::: Data shown
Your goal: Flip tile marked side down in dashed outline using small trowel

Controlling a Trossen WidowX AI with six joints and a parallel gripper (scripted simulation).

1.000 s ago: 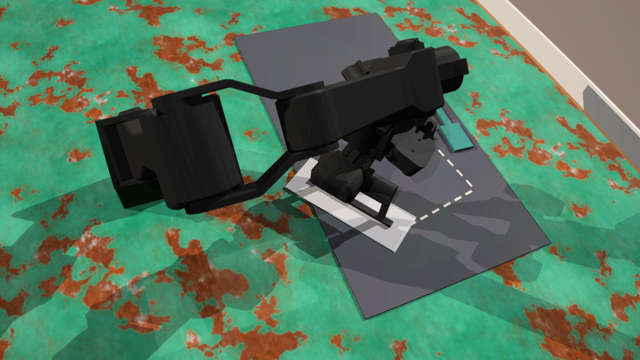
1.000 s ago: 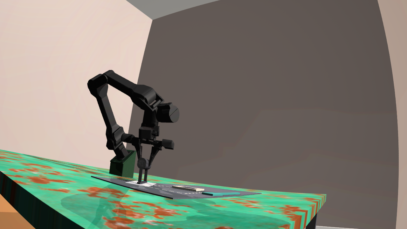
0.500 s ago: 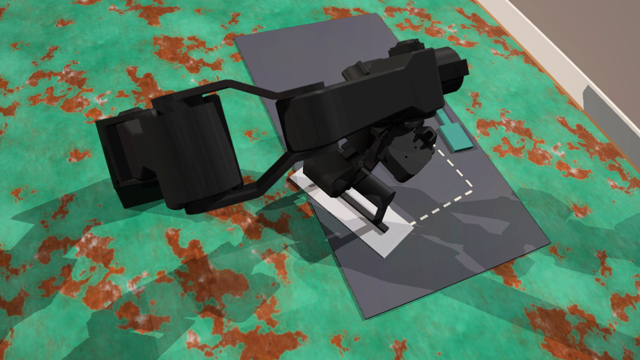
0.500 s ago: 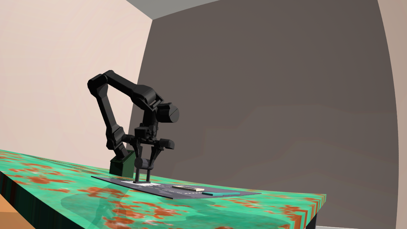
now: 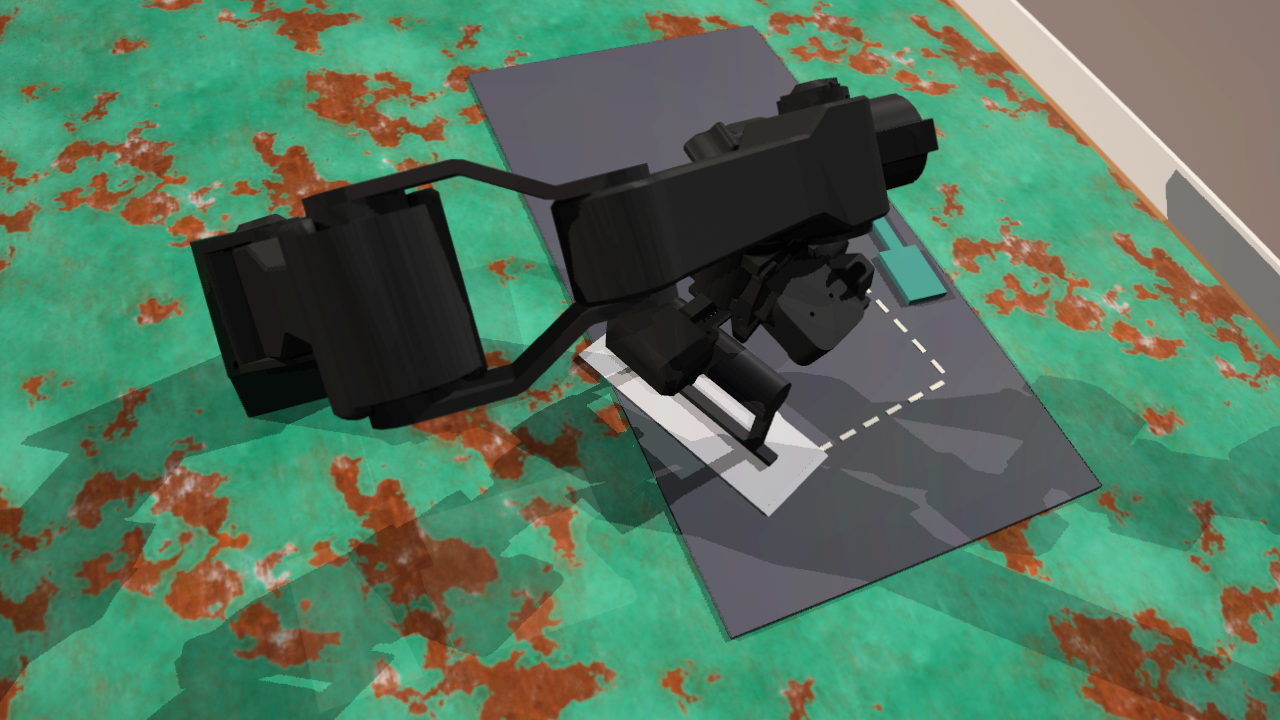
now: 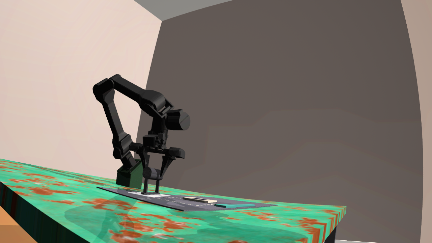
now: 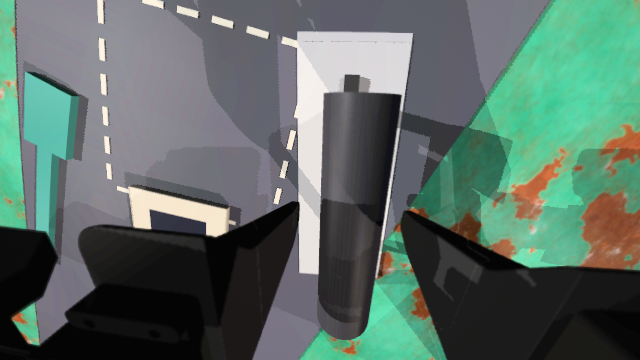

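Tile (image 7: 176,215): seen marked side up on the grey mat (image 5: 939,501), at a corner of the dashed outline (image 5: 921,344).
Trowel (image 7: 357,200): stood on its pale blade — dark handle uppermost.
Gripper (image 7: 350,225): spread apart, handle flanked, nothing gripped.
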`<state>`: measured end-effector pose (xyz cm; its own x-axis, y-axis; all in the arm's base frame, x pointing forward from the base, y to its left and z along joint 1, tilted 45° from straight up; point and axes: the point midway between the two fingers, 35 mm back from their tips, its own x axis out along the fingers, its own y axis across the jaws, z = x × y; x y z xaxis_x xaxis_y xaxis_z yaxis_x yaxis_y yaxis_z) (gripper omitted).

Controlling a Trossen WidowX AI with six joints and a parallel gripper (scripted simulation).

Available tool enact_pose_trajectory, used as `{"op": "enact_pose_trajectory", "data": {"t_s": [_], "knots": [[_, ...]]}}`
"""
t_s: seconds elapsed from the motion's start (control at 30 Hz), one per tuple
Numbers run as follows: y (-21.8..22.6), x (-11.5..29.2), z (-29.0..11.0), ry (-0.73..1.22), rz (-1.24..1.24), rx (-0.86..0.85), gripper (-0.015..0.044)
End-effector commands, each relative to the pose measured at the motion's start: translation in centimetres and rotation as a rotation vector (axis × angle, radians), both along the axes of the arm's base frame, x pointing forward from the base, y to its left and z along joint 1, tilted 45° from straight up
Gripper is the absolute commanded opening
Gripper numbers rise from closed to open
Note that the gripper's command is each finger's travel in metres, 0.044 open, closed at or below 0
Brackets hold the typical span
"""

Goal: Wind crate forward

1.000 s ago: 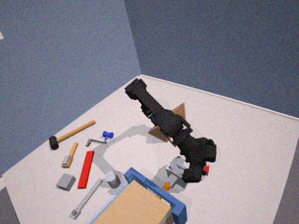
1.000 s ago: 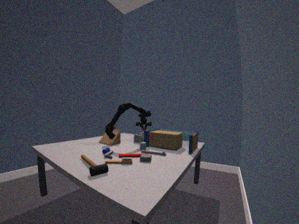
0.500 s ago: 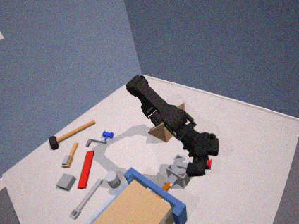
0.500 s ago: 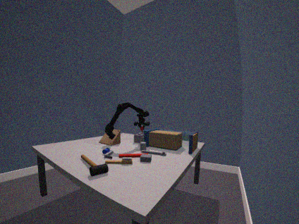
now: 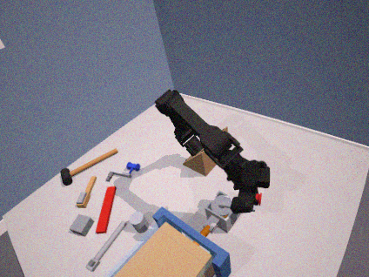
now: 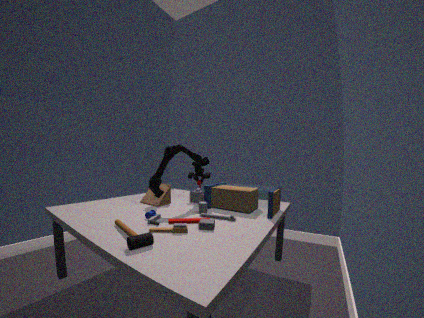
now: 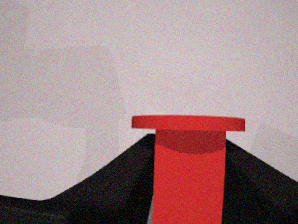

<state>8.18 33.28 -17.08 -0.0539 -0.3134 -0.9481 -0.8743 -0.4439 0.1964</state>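
My gripper (image 5: 249, 201) (image 6: 199, 178) (image 7: 184, 144) is shut on the red grip (image 5: 258, 198) (image 7: 188, 196) of the winch handle, a red post with a flat round cap. It hangs just right of and slightly above the grey hand winch (image 5: 219, 210) (image 6: 196, 195). Whether the handle's key sits in the winch hole is hidden by my hand. An orange strap (image 5: 205, 230) runs from the winch to the tan crate (image 5: 167, 257) (image 6: 235, 198), which sits flat behind the blue frame (image 5: 192, 233) (image 6: 205, 191).
Tools lie left of the winch: a hammer (image 5: 87, 165), a blue-knobbed crank (image 5: 126, 173), a brush (image 5: 87, 192), a red bar (image 5: 105, 209), a grey block (image 5: 81, 224), a grey cylinder (image 5: 139, 219) and a long grey bar (image 5: 106, 246). The arm's tan wedge base (image 5: 200, 163) stands behind.
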Motion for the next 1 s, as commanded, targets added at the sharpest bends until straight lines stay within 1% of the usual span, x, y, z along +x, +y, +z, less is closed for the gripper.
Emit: {"op": "enact_pose_trajectory", "data": {"t_s": [0.0,0.97], "knots": [[-1.6,-1.6,0.5,0.027,0.005,-0.043,0.0000],[-3.9,-3.6,2.3,0.028,0.005,-0.045,0.0000]]}}
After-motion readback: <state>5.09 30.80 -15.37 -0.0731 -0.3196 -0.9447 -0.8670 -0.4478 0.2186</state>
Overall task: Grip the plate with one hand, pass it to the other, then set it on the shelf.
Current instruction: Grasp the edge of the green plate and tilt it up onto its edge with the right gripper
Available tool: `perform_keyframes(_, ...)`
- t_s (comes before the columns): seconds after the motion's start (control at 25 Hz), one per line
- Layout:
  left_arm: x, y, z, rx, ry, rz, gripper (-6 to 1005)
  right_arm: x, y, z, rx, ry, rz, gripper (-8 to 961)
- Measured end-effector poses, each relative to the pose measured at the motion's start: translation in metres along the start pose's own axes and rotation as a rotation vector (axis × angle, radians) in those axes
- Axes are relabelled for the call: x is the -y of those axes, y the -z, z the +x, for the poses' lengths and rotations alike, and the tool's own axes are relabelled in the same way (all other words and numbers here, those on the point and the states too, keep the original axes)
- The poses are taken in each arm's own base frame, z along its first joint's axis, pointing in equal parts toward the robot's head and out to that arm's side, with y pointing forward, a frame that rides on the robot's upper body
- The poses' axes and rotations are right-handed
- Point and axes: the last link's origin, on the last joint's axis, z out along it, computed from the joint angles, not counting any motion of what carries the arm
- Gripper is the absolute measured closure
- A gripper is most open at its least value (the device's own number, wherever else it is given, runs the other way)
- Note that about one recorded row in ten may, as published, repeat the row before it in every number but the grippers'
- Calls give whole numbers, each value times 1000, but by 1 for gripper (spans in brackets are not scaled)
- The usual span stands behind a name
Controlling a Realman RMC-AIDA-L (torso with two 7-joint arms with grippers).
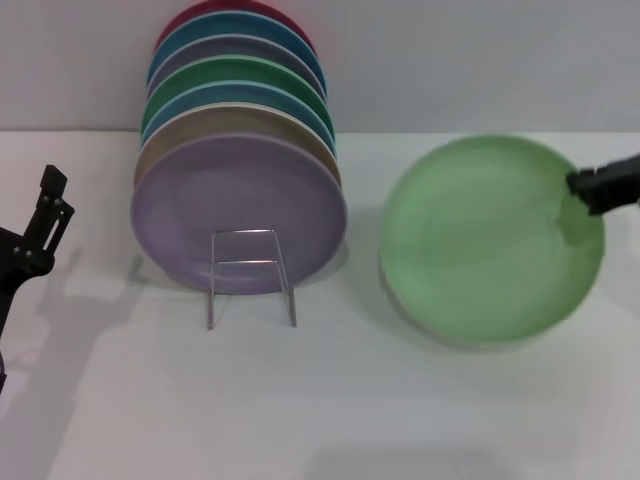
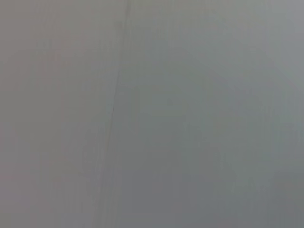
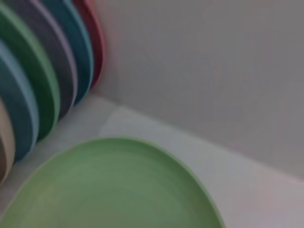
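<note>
The light pastel-green plate [image 1: 490, 240] is at the right of the head view, tilted up off the white table with its face toward me. My right gripper [image 1: 592, 192] reaches in from the right edge and is shut on the plate's right rim. The plate also fills the near part of the right wrist view [image 3: 109, 190]. The shelf [image 1: 250, 275], a thin silver wire rack, stands left of centre with its upright front loop before a row of plates. My left gripper [image 1: 45, 215] is at the far left edge, away from both. The left wrist view shows only a blank grey surface.
Several plates stand on edge in the rack: a lavender plate [image 1: 238, 212] in front, then beige, blue, a darker green plate [image 1: 240, 75] and others behind. They also show in the right wrist view [image 3: 38, 90]. A grey wall [image 1: 480, 60] runs behind the table.
</note>
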Motion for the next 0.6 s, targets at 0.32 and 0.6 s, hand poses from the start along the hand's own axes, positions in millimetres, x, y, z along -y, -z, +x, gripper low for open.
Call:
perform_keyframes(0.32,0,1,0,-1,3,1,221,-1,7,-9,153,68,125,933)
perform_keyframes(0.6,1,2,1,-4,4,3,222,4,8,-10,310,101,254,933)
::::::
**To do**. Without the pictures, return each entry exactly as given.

**Written response**.
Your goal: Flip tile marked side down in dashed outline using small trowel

Controlling a Trossen WidowX AI with six joints and a parallel gripper (scripted simulation).

1.000 s ago: 
1.000 s ago: 
0.500 s ago: 
0.500 s ago: 
now: 
now: 
now: 

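Tile (image 7: 176,215): seen marked side up on the grey mat (image 5: 939,501), at a corner of the dashed outline (image 5: 921,344).
Trowel (image 7: 357,200): stood on its pale blade — dark handle uppermost.
Gripper (image 7: 350,225): spread apart, handle flanked, nothing gripped.
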`<state>`: measured end-effector pose (xyz cm; its own x-axis, y-axis; all in the arm's base frame, x pointing forward from the base, y to its left and z along joint 1, tilted 45° from straight up; point and axes: the point midway between the two fingers, 35 mm back from their tips, its own x axis out along the fingers, its own y axis across the jaws, z = x × y; x y z xaxis_x xaxis_y xaxis_z yaxis_x yaxis_y yaxis_z) (gripper omitted).

Controlling a Trossen WidowX AI with six joints and a parallel gripper (scripted simulation).

Available tool enact_pose_trajectory, used as `{"op": "enact_pose_trajectory", "data": {"t_s": [_], "knots": [[_, ...]]}}`
"""
t_s: seconds elapsed from the motion's start (control at 30 Hz), one per tuple
Numbers run as follows: y (-21.8..22.6), x (-11.5..29.2), z (-29.0..11.0), ry (-0.73..1.22), rz (-1.24..1.24), rx (-0.86..0.85), gripper (-0.015..0.044)
End-effector commands, each relative to the pose measured at the motion's start: translation in centimetres and rotation as a rotation vector (axis × angle, radians), both along the axes of the arm's base frame, x pointing forward from the base, y to its left and z along joint 1, tilted 45° from straight up
Gripper is the absolute commanded opening
Gripper numbers rise from closed to open
Note that the gripper's command is each finger's travel in metres, 0.044 open, closed at or below 0
Brackets hold the typical span
"""

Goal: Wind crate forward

1.000 s ago: 
1.000 s ago: 
0.500 s ago: 
0.500 s ago: 
now: 
now: 
now: 

<state>8.18 33.28 -17.08 -0.0539 -0.3134 -0.9481 -0.8743 -0.4439 0.1964</state>
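My gripper (image 5: 249, 201) (image 6: 199, 178) (image 7: 184, 144) is shut on the red grip (image 5: 258, 198) (image 7: 188, 196) of the winch handle, a red post with a flat round cap. It hangs just right of and slightly above the grey hand winch (image 5: 219, 210) (image 6: 196, 195). Whether the handle's key sits in the winch hole is hidden by my hand. An orange strap (image 5: 205, 230) runs from the winch to the tan crate (image 5: 167, 257) (image 6: 235, 198), which sits flat behind the blue frame (image 5: 192, 233) (image 6: 205, 191).
Tools lie left of the winch: a hammer (image 5: 87, 165), a blue-knobbed crank (image 5: 126, 173), a brush (image 5: 87, 192), a red bar (image 5: 105, 209), a grey block (image 5: 81, 224), a grey cylinder (image 5: 139, 219) and a long grey bar (image 5: 106, 246). The arm's tan wedge base (image 5: 200, 163) stands behind.
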Motion for the next 1 s, as commanded, targets added at the sharpest bends until straight lines stay within 1% of the usual span, x, y, z along +x, +y, +z, less is closed for the gripper.
Emit: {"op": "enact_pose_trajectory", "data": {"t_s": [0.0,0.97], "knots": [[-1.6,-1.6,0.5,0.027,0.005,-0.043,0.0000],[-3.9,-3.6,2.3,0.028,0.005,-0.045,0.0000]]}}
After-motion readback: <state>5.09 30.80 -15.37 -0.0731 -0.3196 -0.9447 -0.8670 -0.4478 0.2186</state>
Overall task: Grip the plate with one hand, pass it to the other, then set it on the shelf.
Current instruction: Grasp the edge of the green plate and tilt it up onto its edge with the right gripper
Available tool: `perform_keyframes(_, ...)`
- t_s (comes before the columns): seconds after the motion's start (control at 25 Hz), one per line
- Layout:
  left_arm: x, y, z, rx, ry, rz, gripper (-6 to 1005)
  right_arm: x, y, z, rx, ry, rz, gripper (-8 to 961)
- Measured end-effector poses, each relative to the pose measured at the motion's start: translation in metres along the start pose's own axes and rotation as a rotation vector (axis × angle, radians) in those axes
- Axes are relabelled for the call: x is the -y of those axes, y the -z, z the +x, for the poses' lengths and rotations alike, and the tool's own axes are relabelled in the same way (all other words and numbers here, those on the point and the states too, keep the original axes)
- The poses are taken in each arm's own base frame, z along its first joint's axis, pointing in equal parts toward the robot's head and out to that arm's side, with y pointing forward, a frame that rides on the robot's upper body
- The poses' axes and rotations are right-handed
- Point and axes: the last link's origin, on the last joint's axis, z out along it, computed from the joint angles, not counting any motion of what carries the arm
- Gripper is the absolute measured closure
- A gripper is most open at its least value (the device's own number, wherever else it is given, runs the other way)
- Note that about one recorded row in ten may, as published, repeat the row before it in every number but the grippers'
- Calls give whole numbers, each value times 1000, but by 1 for gripper (spans in brackets are not scaled)
- The usual span stands behind a name
Controlling a Realman RMC-AIDA-L (torso with two 7-joint arms with grippers).
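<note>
The light pastel-green plate [image 1: 490, 240] is at the right of the head view, tilted up off the white table with its face toward me. My right gripper [image 1: 592, 192] reaches in from the right edge and is shut on the plate's right rim. The plate also fills the near part of the right wrist view [image 3: 109, 190]. The shelf [image 1: 250, 275], a thin silver wire rack, stands left of centre with its upright front loop before a row of plates. My left gripper [image 1: 45, 215] is at the far left edge, away from both. The left wrist view shows only a blank grey surface.
Several plates stand on edge in the rack: a lavender plate [image 1: 238, 212] in front, then beige, blue, a darker green plate [image 1: 240, 75] and others behind. They also show in the right wrist view [image 3: 38, 90]. A grey wall [image 1: 480, 60] runs behind the table.
</note>
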Motion for the next 0.6 s, targets at 0.32 and 0.6 s, hand poses from the start along the hand's own axes, positions in millimetres, x, y, z along -y, -z, +x, gripper low for open.
Call:
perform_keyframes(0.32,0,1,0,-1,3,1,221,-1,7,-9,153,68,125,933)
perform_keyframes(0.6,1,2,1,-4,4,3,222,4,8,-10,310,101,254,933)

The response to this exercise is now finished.